== Instructions to follow ==
With the images removed, return every line below exactly as it reads.
################
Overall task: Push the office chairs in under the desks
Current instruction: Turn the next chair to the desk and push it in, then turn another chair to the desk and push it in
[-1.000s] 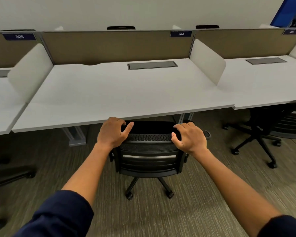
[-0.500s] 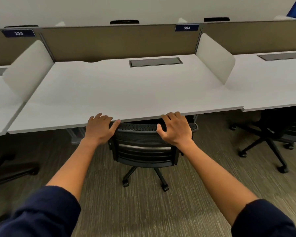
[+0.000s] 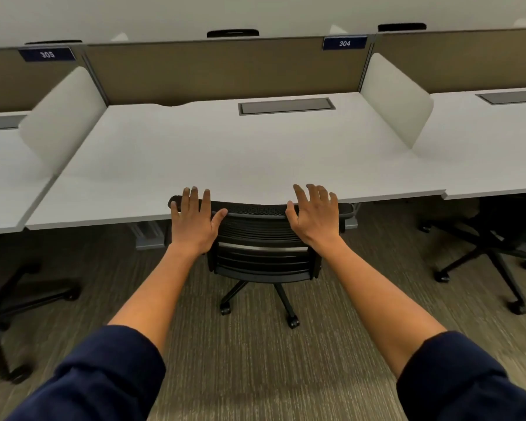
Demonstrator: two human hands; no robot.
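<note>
A black mesh-backed office chair (image 3: 263,253) stands at the white desk (image 3: 225,159), its seat hidden under the desktop and its backrest top level with the desk's front edge. My left hand (image 3: 195,223) lies flat on the backrest's upper left corner, fingers spread and extended. My right hand (image 3: 315,217) rests the same way on the upper right corner, fingers straight, not curled around the frame. The wheeled base (image 3: 258,302) shows below on the carpet.
White side dividers (image 3: 395,98) and a tan rear panel with labels 304 and 305 bound the desk. Another black chair (image 3: 495,244) stands under the right desk, and a chair base (image 3: 19,299) is at the left. Grey-brown carpet lies around me.
The chair has rolled forward under the desk. My fingers, curled over the backrest top before, have straightened and spread flat against it.
</note>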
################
== Exercise output ==
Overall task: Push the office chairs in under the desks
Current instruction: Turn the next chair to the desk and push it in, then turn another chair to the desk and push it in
[-1.000s] 
[-0.500s] 
[+0.000s] 
Demonstrator: two human hands; no robot.
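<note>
A black mesh-backed office chair (image 3: 263,253) stands at the white desk (image 3: 225,159), its seat hidden under the desktop and its backrest top level with the desk's front edge. My left hand (image 3: 195,223) lies flat on the backrest's upper left corner, fingers spread and extended. My right hand (image 3: 315,217) rests the same way on the upper right corner, fingers straight, not curled around the frame. The wheeled base (image 3: 258,302) shows below on the carpet.
White side dividers (image 3: 395,98) and a tan rear panel with labels 304 and 305 bound the desk. Another black chair (image 3: 495,244) stands under the right desk, and a chair base (image 3: 19,299) is at the left. Grey-brown carpet lies around me.
The chair has rolled forward under the desk. My fingers, curled over the backrest top before, have straightened and spread flat against it.
</note>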

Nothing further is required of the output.